The IIA Practice Advisory 1110-2 takes another view of the matter and recommends that the IA should report administratively to management in order to gain support for its everyday activities. Top management can help the IA by indicating high-risk areas to be tackled in the audit (Arena & Azzone 2009); and by displaying confidence in the IA's capabilities through the implementation of his/her recommendations. The latter is essential in helping to form a good perception of the IA's work, enabling it to deliver value to the firm (Sarens & De Beelde 2006).

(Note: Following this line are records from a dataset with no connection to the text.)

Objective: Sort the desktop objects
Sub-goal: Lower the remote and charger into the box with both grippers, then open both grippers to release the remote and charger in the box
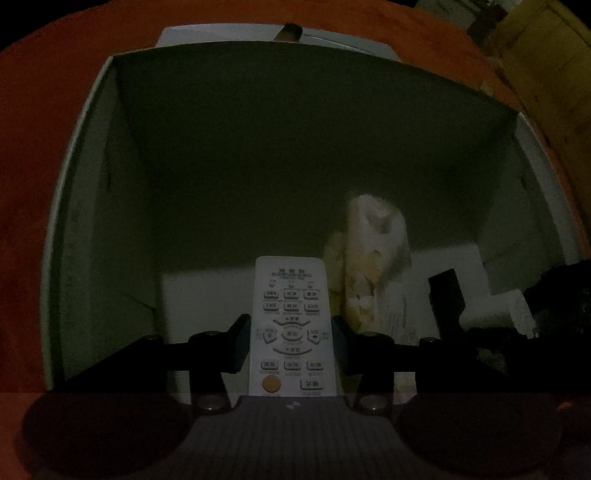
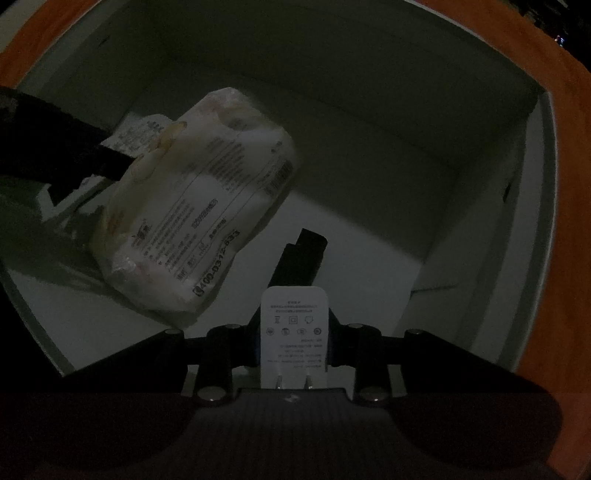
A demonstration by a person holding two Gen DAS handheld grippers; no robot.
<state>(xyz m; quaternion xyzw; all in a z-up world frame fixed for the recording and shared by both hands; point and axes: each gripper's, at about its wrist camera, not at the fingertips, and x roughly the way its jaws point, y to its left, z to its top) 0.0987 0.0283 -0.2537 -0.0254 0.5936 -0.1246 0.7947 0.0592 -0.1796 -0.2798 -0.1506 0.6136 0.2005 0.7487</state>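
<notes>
My left gripper is shut on a white remote control with grey buttons and one orange button, held inside a white open box. My right gripper is shut on a white plug adapter, prongs toward the camera, inside the same box. A white plastic tissue pack leans on the box floor left of the right gripper; it also shows in the left wrist view. A black flat object lies on the floor just beyond the adapter.
The box stands on an orange surface. The other gripper's dark arm reaches in from the left of the right wrist view. A second white box sits behind the first. A wooden cabinet is at far right.
</notes>
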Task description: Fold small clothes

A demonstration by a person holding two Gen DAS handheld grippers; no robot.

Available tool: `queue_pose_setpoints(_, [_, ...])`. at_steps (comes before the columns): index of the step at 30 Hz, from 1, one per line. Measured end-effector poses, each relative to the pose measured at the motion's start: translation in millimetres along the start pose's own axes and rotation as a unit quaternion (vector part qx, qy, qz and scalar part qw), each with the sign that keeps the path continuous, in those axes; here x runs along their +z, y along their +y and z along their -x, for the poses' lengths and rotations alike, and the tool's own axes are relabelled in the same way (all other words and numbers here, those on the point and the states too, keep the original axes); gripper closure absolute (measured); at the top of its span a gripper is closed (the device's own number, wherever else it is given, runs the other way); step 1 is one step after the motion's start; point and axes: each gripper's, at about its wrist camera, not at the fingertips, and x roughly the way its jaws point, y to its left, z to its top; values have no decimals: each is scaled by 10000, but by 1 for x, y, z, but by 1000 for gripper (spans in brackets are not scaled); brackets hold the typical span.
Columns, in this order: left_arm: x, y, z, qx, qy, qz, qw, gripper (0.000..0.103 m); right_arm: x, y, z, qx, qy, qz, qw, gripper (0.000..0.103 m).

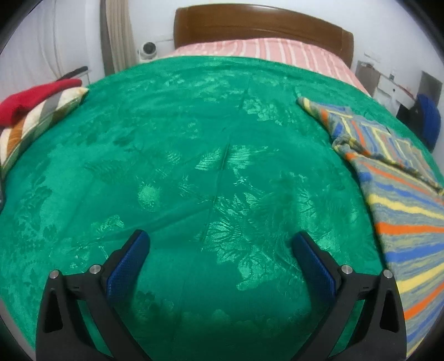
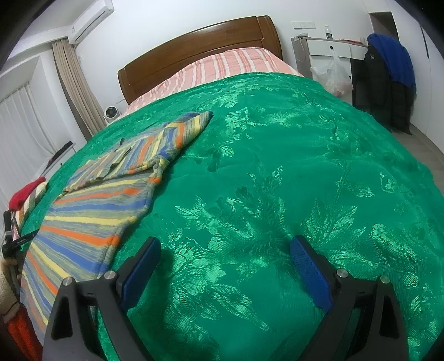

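The left gripper [image 1: 220,245] angles down toward the green satin bedspread with a woven leaf pattern [image 1: 194,172], its two blue-padded fingers [image 1: 127,266] spread wide with nothing but bare cover between them. The right gripper [image 2: 224,250] tilts down at a similar slant over the same bedspread, its fingers also splayed apart and empty.

One knitted sweater striped in blue, orange, yellow and grey [image 1: 399,211] lies flat on the cover, with a sleeve folded over its body. In the left wrist view it lies at the right edge of the frame, beside the right-hand finger and clear of it; in the right wrist view it sits to the left, its hem reaching down behind the left-hand finger (whether the two touch cannot be told).

One red garment [image 1: 33,97] rests on one striped cushion [image 1: 33,122] at the bed's left side. There is one brown wooden headboard [image 1: 260,27] and one pink striped sheet [image 1: 249,50] beneath it.

Only the right wrist view shows the wall air conditioner [image 2: 88,19], the white cabinet [image 2: 327,52] with one plastic bag [image 2: 333,75] hanging from it, the blue garment over a dark coat [image 2: 391,61], and a fleecy sleeve [image 2: 8,288] at the left edge.
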Motion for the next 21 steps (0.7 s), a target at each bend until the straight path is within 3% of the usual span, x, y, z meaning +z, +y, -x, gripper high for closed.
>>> queue_pose_setpoints(21, [1, -4, -5, 125, -133, -46, 9998, 0, -2, -1, 1, 12, -28, -23, 10000, 9])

Lack of management support is a main hindrance to the work of the IA. Mark Schlageter, of Thomson Reuters, stated that the AC and executive management should 'visibly and vocally demonstrate support' for the IAF to make the task of internal auditing easier. An open communication line between management and the IA would enable this support to be felt through information flow and feedback (Loss 2000).

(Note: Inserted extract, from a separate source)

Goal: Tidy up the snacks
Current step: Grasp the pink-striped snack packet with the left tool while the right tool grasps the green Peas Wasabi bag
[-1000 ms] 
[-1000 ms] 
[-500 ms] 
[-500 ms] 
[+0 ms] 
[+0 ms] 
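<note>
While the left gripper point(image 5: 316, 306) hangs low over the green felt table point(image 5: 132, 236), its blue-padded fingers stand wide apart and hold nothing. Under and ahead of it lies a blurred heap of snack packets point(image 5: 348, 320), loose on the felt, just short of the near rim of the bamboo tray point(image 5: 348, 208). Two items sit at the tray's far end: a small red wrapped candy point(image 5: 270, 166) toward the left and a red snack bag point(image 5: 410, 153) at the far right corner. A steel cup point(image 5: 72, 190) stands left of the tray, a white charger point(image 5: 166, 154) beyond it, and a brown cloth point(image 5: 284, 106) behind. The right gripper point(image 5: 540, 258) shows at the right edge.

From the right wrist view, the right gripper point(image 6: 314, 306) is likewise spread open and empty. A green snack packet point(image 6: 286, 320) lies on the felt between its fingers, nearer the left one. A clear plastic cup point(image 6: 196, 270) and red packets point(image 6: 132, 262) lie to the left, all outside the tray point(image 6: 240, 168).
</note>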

A Maltese study by Noemi Martin (2010) examined the relationship between the IA and management by interviewing both parties in 10 Maltese companies. The main issues quoted were: timing, resources provision, management implementation of recommendations and management attitude to risks. However, overall the relationship was stated to be a good one.

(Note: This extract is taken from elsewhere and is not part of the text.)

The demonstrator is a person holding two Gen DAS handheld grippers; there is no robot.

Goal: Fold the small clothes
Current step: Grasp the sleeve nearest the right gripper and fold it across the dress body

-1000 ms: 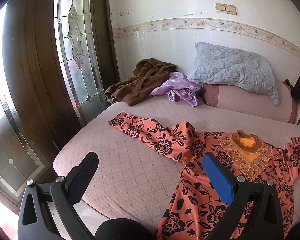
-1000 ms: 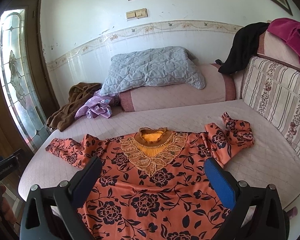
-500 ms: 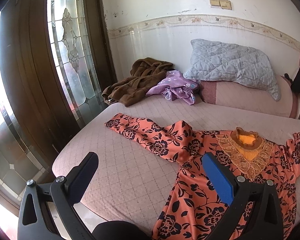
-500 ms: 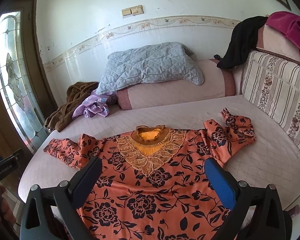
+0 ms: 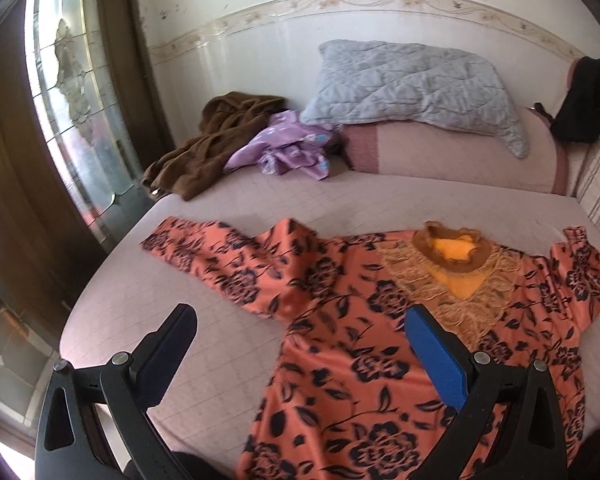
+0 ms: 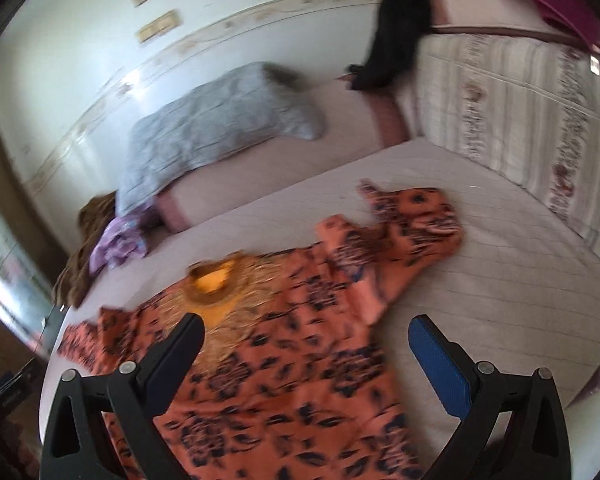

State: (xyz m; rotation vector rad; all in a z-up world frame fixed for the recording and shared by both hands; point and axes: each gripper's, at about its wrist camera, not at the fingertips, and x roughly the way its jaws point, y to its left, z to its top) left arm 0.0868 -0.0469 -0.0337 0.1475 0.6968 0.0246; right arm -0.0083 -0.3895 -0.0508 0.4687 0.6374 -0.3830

An important question that is posed by stakeholders of a firm is whether the company is 'in control'. The concern stems from the fact that companies like Enron, Worldcom and HBOS had issued a statement (according to the applicable legislation) stating that they were 'in control', but in reality there were strategic problems in control within the firm.

The formal definition of internal control is as follows:

A process, effected by an entity's board of directors, management and other personnel, designed to provide reasonable assurance regarding the achievement of objectives in the following categories:

Effectiveness and efficiency of operations;

Reliability of financial reporting;

Compliance with applicable laws and regulations;

Safeguarding of assets.

(COSO Framework, December 2011, p. 1)

Swinkels (2009) suggests the following points as important to be taken into consideration by the IA in assuring a sound internal control system for the firm.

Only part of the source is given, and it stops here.